Proving the Bounded Linearity of A in l^{p} Space

[daishin]

Homework Statement

Let 1$$\leq$$p$$\leq$$$$\infty$$ and suppose ($$\alpha_{ij}$$ is a matrix such that (Af)(i)=$$\sum^{\infty}_{j=1}$$$$\alpha$$$$_{ij}$$f(j) defines an element Af of $$l^{p}$$ for every f in $$l^{p}$$. Show that A is a bounded linear functional on $$l^{p}$$

Homework Equations

Isn't this obvious if we apply theorem that says following are equivalent for A:X-->X a linear transformation on normed space?
(a)A is bounded linear functional
(b)A is continuous at some point
(c)There is a positive constant c such that ||Ax||$$\leq$$c||x|| for all x in X.

The Attempt at a Solution

Isn't the contiunuity of f obvious? So by the theorem, I think A is bounded linear functional on $$l^{p}$$. Could you guys correct me if I am wrong? Or if I am right could you just say it is right?

Thanks

 

[morphism]

Er, the continuity of f? f is an element of l^p, not a function. Also, how is A a functional on l^p? To me a functional on X is a mapping into the scalar field, and I believe this is standard terminology; A looks like a mapping from l^p to l^p (namely f $\mapsto$ Af).

Edit:
Looking at what you said again, I think you might've meant to say "continuity at f". If so, what f?

 

[brown042]

Maybe then I should say that A is bounded linear transformation?
But still isn't continuity of A obvious by construction?

 

[morphism]

Why is it obvious?

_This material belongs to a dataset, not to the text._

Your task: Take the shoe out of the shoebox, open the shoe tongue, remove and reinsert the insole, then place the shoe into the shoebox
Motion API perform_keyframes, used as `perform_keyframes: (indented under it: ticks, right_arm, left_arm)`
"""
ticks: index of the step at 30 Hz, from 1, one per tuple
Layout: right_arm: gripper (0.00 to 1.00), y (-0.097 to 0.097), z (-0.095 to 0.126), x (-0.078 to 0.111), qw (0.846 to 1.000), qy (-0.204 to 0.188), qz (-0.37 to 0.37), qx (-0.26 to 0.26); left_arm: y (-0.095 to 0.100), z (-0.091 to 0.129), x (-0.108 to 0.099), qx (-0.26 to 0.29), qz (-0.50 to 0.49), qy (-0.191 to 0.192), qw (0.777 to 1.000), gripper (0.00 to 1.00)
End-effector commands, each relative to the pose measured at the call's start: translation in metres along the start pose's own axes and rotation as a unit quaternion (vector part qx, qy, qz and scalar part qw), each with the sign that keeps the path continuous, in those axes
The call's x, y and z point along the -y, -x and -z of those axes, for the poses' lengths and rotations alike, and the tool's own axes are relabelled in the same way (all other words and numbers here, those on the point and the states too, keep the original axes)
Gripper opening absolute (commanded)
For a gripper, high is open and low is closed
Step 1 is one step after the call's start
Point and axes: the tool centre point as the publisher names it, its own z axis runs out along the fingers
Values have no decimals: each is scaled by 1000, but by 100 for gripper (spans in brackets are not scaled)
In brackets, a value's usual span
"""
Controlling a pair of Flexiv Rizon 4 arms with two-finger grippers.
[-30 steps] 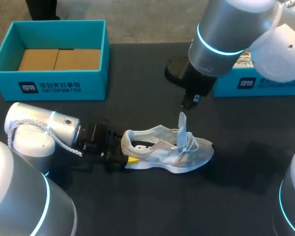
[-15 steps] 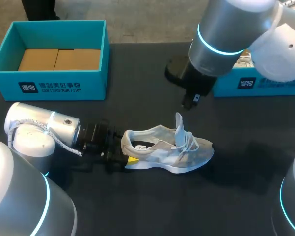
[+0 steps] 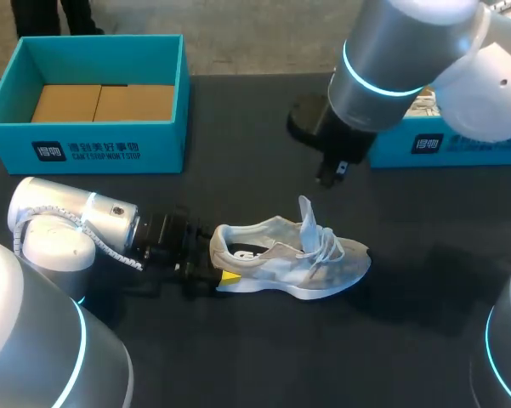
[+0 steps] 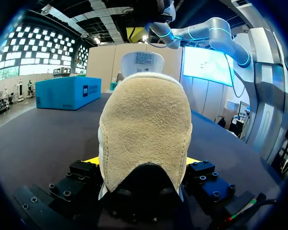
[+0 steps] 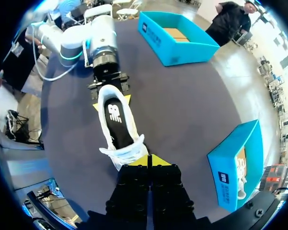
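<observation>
Left gripper clamps shoe heel; right gripper pinched closed, empty, above tongue, seemingly clear.

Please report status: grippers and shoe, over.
Left gripper shut on shoe heel. Right gripper shut, empty, above raised tongue. Insole inside. Nothing in way.
</observation>
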Motion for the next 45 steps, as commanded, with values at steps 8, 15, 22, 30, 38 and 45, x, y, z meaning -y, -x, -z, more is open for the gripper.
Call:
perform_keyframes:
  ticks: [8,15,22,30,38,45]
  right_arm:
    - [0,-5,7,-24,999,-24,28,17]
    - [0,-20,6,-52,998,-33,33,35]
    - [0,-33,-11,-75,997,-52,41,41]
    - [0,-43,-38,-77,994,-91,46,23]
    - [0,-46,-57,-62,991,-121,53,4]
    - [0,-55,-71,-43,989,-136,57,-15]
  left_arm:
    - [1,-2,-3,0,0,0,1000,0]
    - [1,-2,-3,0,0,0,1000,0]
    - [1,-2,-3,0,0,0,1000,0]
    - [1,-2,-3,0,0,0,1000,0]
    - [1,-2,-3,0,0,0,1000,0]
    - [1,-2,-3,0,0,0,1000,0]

Can you post your proof?

 

[daishin]

Sorry. It's not obvious. It seems continuous though.
I know for given epsilon > 0, I need to find delta>0 such that ||f||<delta implies
||Af||<epsilon. Hmm.. How can I find such delta? Or use cauchy sequence?

 

[morphism]

It's not that it's a difficult problem, but I just wouldn't say that the continuity of A is obvious. Anyway, I would use characterization (c) in the first post. Namely, try to compute ||Ax||_p given an arbitrary sequence x=(x_1, x_2, ...) in l^p. It will help to split this into three cases, depending on whether p=1, 1<p<$\infty$, or p=$\infty$. Holder's inequality (and Cauchy-Schwarz) will be helpful in the first two cases.

If you need any more hints, post back.

Also, a much more interesting (and more difficult!) problem is to prove that the same map, x $\mapsto$ Ax, is continuous if it maps sequence in l^p to sequences in l^p', where 1 < p, p' < $\infty$. You might want to try to tackle this one if you're looking for a challenge.